+++ Data provided +++

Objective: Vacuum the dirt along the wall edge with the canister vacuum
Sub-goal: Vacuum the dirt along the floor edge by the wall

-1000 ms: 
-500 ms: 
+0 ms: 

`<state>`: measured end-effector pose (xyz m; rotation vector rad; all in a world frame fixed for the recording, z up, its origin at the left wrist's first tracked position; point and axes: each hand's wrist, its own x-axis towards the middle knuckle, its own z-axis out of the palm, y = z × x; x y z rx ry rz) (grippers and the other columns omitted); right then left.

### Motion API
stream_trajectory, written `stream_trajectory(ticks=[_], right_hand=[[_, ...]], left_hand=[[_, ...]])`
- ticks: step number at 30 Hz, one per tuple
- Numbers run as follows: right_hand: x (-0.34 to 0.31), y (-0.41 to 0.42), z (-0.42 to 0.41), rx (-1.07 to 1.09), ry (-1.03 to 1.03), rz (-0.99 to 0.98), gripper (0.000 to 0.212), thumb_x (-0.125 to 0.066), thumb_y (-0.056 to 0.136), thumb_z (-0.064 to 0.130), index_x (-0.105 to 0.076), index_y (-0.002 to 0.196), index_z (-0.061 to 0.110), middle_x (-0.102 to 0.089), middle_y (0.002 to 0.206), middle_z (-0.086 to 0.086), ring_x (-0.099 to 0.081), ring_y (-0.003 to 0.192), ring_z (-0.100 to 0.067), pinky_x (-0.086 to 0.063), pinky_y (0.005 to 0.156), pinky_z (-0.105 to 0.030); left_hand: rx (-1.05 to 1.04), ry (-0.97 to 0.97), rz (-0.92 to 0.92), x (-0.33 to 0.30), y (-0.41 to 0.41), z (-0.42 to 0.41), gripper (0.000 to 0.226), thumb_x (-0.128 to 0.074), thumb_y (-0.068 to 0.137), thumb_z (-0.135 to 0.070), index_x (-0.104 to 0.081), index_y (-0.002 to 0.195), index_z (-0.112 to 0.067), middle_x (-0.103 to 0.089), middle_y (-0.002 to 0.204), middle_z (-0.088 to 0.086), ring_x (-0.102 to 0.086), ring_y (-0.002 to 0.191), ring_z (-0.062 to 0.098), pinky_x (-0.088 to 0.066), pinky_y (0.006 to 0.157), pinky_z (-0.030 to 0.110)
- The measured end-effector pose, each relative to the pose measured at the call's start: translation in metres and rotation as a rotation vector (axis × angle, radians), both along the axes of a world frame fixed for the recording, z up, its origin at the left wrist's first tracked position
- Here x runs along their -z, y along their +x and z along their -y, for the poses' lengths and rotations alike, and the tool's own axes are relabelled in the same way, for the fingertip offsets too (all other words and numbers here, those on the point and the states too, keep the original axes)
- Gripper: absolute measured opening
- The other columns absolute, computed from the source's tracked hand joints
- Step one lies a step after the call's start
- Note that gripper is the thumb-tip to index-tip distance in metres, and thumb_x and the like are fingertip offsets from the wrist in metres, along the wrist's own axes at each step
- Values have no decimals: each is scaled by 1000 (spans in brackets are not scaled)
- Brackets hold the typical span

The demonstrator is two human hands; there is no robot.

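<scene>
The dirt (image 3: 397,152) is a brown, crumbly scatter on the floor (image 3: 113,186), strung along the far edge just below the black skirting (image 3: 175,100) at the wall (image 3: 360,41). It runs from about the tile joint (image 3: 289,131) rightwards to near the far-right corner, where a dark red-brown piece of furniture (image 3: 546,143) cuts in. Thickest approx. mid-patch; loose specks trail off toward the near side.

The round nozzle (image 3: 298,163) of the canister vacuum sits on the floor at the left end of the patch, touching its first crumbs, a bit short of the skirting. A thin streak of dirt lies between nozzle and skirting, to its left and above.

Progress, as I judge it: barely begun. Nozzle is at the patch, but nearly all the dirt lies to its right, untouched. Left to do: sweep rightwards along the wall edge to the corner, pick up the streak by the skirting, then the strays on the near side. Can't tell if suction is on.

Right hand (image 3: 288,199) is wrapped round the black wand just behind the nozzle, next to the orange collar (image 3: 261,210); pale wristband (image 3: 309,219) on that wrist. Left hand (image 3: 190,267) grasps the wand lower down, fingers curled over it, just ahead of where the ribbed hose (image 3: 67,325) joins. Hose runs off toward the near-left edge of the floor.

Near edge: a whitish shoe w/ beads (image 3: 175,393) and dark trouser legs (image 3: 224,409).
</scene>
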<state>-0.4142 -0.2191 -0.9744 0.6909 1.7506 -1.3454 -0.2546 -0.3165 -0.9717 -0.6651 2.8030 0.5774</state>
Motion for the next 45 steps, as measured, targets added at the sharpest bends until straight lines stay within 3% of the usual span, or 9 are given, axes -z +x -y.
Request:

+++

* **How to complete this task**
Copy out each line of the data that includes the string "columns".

* **Answer area**
`<state>`: measured end-effector pose (xyz m; rotation vector rad; all in a world frame fixed for the recording, z up, its origin at the left wrist's first tracked position; point and axes: each hand's wrist, its own x-axis towards the middle knuckle, its own z-axis out of the palm, y = z × x; x y z rx ry rz) (grippers and the other columns omitted); right then left.
- The other columns absolute, computed from the source's tracked hand joints

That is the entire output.